BEGIN
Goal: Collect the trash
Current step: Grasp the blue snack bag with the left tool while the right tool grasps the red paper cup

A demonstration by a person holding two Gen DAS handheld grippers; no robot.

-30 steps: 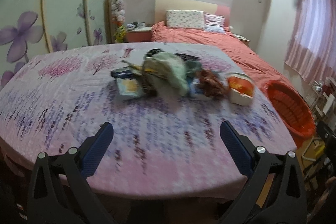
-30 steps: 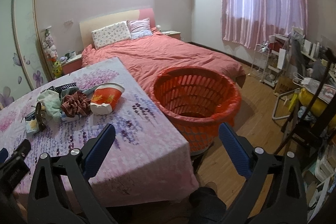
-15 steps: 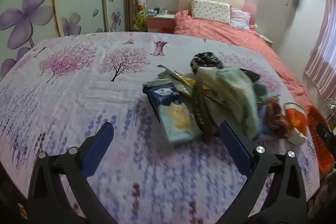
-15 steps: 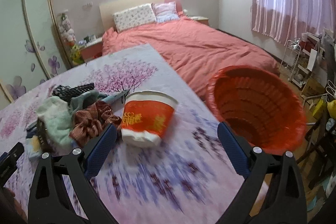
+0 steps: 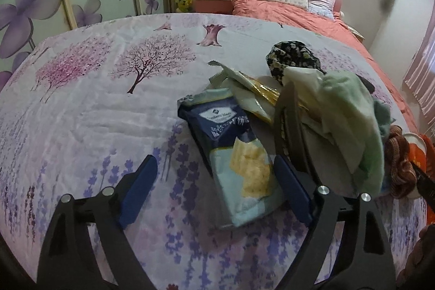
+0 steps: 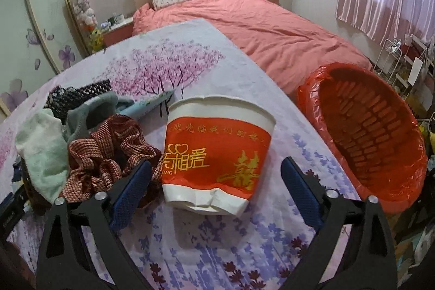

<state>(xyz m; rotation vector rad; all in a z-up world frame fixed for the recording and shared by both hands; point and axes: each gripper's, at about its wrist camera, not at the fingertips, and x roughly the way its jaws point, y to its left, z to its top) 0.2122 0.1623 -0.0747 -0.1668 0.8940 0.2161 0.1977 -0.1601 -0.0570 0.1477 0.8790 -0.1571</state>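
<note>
A blue and pale snack bag (image 5: pixel 233 148) lies flat on the floral-clothed table (image 5: pixel 95 105), with more wrappers (image 5: pixel 244 83) behind it. My left gripper (image 5: pixel 217 181) is open, its fingers either side of the bag's near end. A red and white paper cup (image 6: pixel 217 154) lies on its side, mouth away from me. My right gripper (image 6: pixel 217 186) is open with the cup's crushed base between its fingers. The orange basket (image 6: pixel 367 132) lined with a red bag stands off the table's right edge.
A pile of clothes sits between the two: pale green cloth (image 5: pixel 345 121), dark patterned fabric (image 5: pixel 293 56), a red woven piece (image 6: pixel 108 154) touching my right gripper's left finger. A bed with a coral cover (image 6: pixel 272 40) lies beyond the table.
Both grippers moved forward and lower over the table. The left closed in on the snack bag, the right on the paper cup. Both stayed open.
</note>
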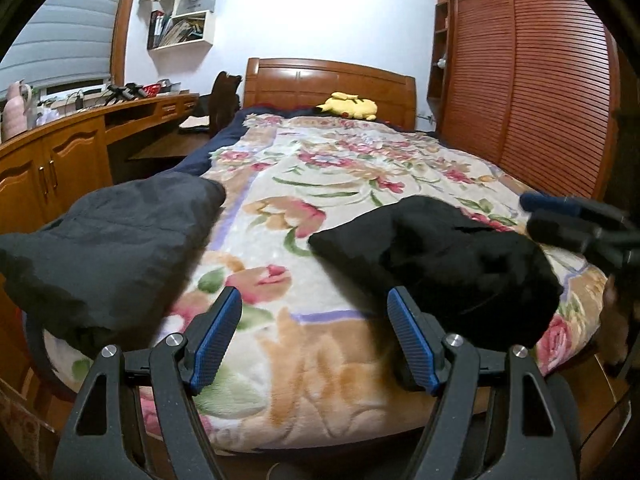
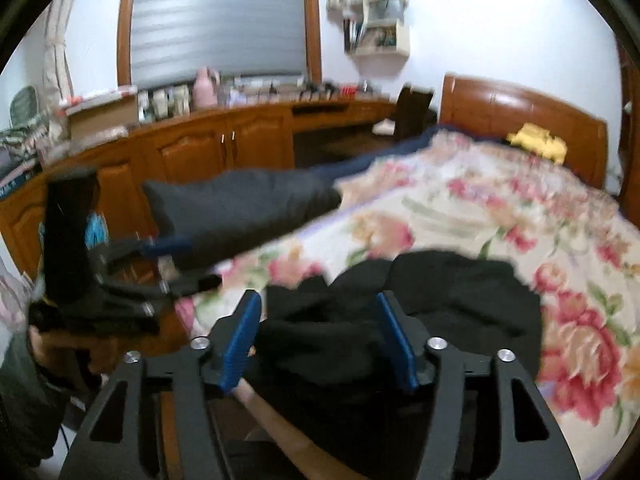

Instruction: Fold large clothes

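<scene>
A black garment (image 1: 448, 256) lies bunched on the floral blanket (image 1: 328, 168) near the foot of the bed; it also shows in the right wrist view (image 2: 420, 300). A dark grey garment (image 1: 108, 248) lies at the bed's left edge, also in the right wrist view (image 2: 240, 212). My left gripper (image 1: 314, 304) is open and empty above the blanket, between the two garments; it shows from the side in the right wrist view (image 2: 196, 264). My right gripper (image 2: 318, 316) is open, its fingers either side of the black garment's near edge; it shows at the right in the left wrist view (image 1: 532, 212).
A wooden headboard (image 1: 328, 80) and a yellow plush toy (image 1: 352, 106) are at the far end. A wooden desk with cabinets (image 1: 60, 152) runs along the left. A slatted wardrobe (image 1: 532, 80) stands right. Wall shelves (image 1: 180, 12) hang above.
</scene>
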The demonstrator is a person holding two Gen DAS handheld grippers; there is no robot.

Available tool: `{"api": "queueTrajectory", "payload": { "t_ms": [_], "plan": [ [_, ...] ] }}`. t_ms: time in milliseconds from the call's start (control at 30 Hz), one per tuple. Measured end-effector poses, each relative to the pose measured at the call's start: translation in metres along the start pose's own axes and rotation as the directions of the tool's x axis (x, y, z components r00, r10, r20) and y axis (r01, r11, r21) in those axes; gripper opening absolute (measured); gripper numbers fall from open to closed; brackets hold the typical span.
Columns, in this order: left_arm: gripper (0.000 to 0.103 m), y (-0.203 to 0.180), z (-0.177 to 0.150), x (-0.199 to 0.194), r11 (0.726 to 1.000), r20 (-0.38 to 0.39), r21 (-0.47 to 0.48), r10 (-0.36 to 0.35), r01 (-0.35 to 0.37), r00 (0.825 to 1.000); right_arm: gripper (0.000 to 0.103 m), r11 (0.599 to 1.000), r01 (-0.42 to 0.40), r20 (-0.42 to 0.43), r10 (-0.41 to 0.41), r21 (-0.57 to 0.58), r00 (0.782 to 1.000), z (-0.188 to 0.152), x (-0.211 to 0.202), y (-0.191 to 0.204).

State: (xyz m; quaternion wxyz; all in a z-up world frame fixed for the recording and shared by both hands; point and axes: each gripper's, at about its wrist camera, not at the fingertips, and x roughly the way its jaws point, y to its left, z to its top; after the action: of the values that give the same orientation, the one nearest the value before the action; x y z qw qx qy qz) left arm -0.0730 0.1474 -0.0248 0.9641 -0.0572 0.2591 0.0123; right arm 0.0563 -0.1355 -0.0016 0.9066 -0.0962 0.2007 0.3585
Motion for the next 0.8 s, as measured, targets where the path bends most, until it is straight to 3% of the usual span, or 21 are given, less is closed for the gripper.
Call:
{"api": "queueTrajectory", "payload": {
  "t_ms": [133, 167, 233, 300, 433, 633, 800],
  "plan": [
    [0.077, -0.015, 0.007, -0.008, 0.999, 0.027, 0.012, -0.037, 0.036, 0.999, 0.063, 0.996, 0.078, 0.014, -0.078, -0.039, 0.997, -0.005, -0.028, -0.022],
    [0.077, -0.02, 0.01, -0.009, 0.999, 0.035, 0.017, -0.05, 0.049, 0.998, 0.059, 0.993, 0.105, -0.003, -0.105, -0.046, 0.994, -0.008, -0.03, -0.028],
    [0.077, -0.029, 0.014, -0.011, 0.997, 0.047, 0.024, -0.071, 0.07, 0.996, 0.032, 0.987, 0.153, -0.044, -0.154, -0.044, 0.987, -0.016, -0.028, -0.04],
    [0.077, -0.04, 0.017, -0.013, 0.995, 0.056, 0.028, -0.1, 0.098, 0.993, 0.022, 0.984, 0.174, -0.083, -0.176, -0.025, 0.981, -0.024, -0.022, -0.056],
    [0.077, -0.058, 0.022, -0.011, 0.988, 0.054, 0.037, -0.149, 0.148, 0.987, 0.022, 0.982, 0.191, -0.13, -0.187, 0.015, 0.974, -0.041, -0.011, -0.072],
    [0.076, -0.08, 0.011, 0.009, 0.984, -0.008, 0.093, -0.15, 0.15, 0.989, 0.022, 0.99, 0.106, -0.18, -0.089, 0.09, 0.98, -0.051, 0.009, -0.071],
    [0.066, -0.074, -0.01, 0.028, 0.986, -0.079, 0.072, -0.141, 0.147, 0.987, 0.022, 0.992, 0.07, -0.205, -0.046, 0.108, 0.978, -0.06, 0.033, -0.071]
  ]
}}
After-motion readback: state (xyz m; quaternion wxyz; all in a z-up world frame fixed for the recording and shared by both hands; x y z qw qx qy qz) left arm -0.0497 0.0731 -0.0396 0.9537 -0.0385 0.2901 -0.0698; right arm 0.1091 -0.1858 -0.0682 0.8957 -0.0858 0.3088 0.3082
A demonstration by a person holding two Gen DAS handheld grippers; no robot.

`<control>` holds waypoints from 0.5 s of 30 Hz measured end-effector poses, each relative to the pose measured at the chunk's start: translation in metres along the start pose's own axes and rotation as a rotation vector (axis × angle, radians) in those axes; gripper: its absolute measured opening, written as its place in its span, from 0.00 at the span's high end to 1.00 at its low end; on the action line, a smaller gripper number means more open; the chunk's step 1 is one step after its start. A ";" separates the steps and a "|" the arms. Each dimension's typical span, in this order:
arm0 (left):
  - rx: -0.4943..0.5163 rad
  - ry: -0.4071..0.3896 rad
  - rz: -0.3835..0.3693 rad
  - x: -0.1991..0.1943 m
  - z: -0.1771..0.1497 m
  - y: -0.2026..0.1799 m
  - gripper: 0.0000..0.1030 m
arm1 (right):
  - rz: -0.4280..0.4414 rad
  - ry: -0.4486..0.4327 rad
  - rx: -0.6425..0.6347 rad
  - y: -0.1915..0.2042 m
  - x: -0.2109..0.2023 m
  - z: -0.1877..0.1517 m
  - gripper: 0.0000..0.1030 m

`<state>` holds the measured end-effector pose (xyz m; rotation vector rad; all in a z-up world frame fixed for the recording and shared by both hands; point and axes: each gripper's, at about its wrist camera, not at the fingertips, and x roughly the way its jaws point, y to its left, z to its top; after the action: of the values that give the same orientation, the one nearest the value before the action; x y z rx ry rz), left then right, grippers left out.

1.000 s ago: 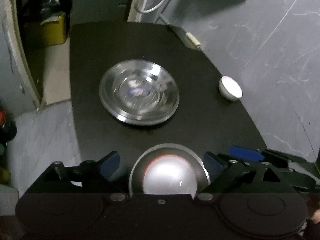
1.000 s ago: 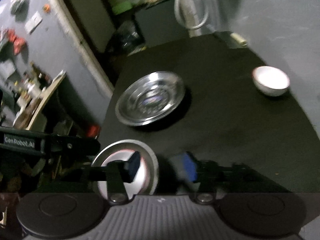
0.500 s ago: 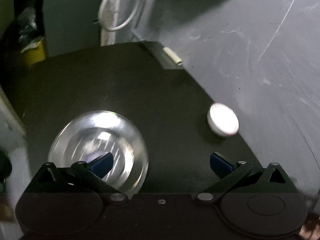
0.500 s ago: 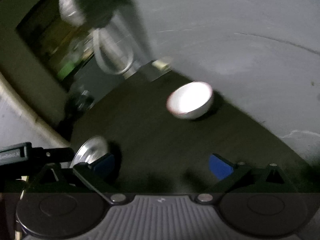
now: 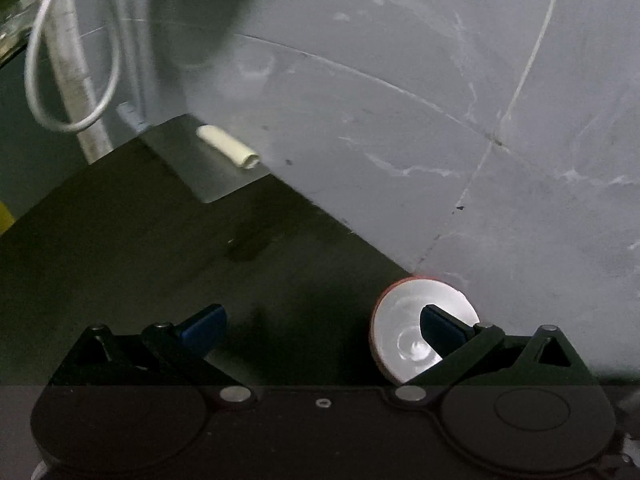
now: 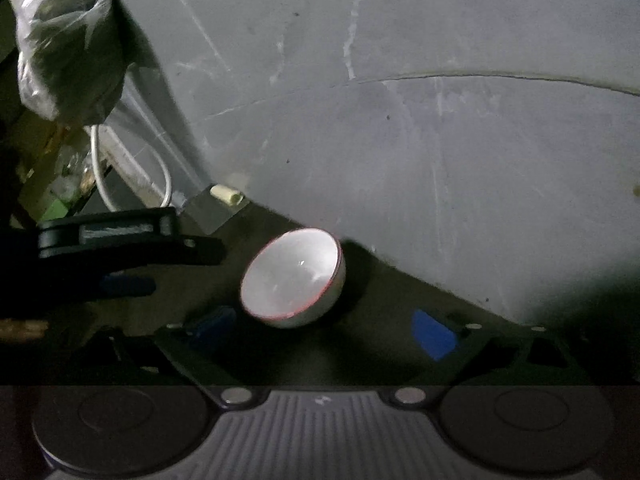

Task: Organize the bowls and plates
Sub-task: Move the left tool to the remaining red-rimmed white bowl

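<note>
A white bowl with a red rim (image 6: 294,276) stands upright on the black table (image 5: 120,240), close to the grey wall. My right gripper (image 6: 322,328) points at it with nothing in it. Its jaws are closing, the bowl sits just ahead of the gap and the pads are off it. My left gripper (image 5: 320,316) is wide open and holds nothing. Its right finger (image 5: 440,328) shows over the bowl (image 5: 400,344) in the left wrist view. From the right wrist view, the left gripper (image 6: 176,268) stands to the left of the bowl.
The grey wall (image 5: 400,120) runs right behind the bowl along the table's far edge. A short white tube (image 5: 228,148) lies on a grey metal patch (image 5: 208,176) at the table's corner. A white cable loop (image 5: 72,80) and a plastic bag (image 6: 68,48) hang at the far left.
Both grippers have swung right, away from the steel plates, which have left the views. The white bowl by the wall is now close in front of both. The right gripper's jaws stand wider.
</note>
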<state>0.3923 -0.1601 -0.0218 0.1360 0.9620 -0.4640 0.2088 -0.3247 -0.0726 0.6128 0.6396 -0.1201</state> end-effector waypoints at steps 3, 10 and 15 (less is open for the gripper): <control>0.044 0.025 -0.004 0.014 0.008 -0.006 0.01 | -0.028 -0.003 0.003 -0.003 0.008 0.003 0.11; 0.077 0.052 0.014 0.026 0.011 -0.011 0.01 | -0.035 0.008 -0.001 -0.003 0.020 0.006 0.16; 0.112 0.086 0.045 0.031 0.010 -0.017 0.01 | -0.035 0.019 0.004 -0.006 0.025 0.006 0.23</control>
<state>0.4072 -0.1885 -0.0399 0.2798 1.0155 -0.4737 0.2300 -0.3308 -0.0865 0.6071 0.6685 -0.1489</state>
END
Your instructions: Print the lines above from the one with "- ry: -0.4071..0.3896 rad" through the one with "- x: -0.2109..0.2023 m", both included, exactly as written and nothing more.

Solved exercise:
  - ry: -0.4071..0.3896 rad
  - rz: -0.3835..0.3693 rad
  - x: -0.1991..0.1943 m
  - z: -0.1771..0.1497 m
  - y: -0.2026..0.1799 m
  - gripper: 0.0000..0.1030 m
arm1 (right):
  - rz: -0.4280..0.4414 rad
  - ry: -0.4486..0.4327 rad
  - rx: -0.6425..0.6347 rad
  - y: -0.1915..0.2042 m
  - x: -0.2109..0.2023 m

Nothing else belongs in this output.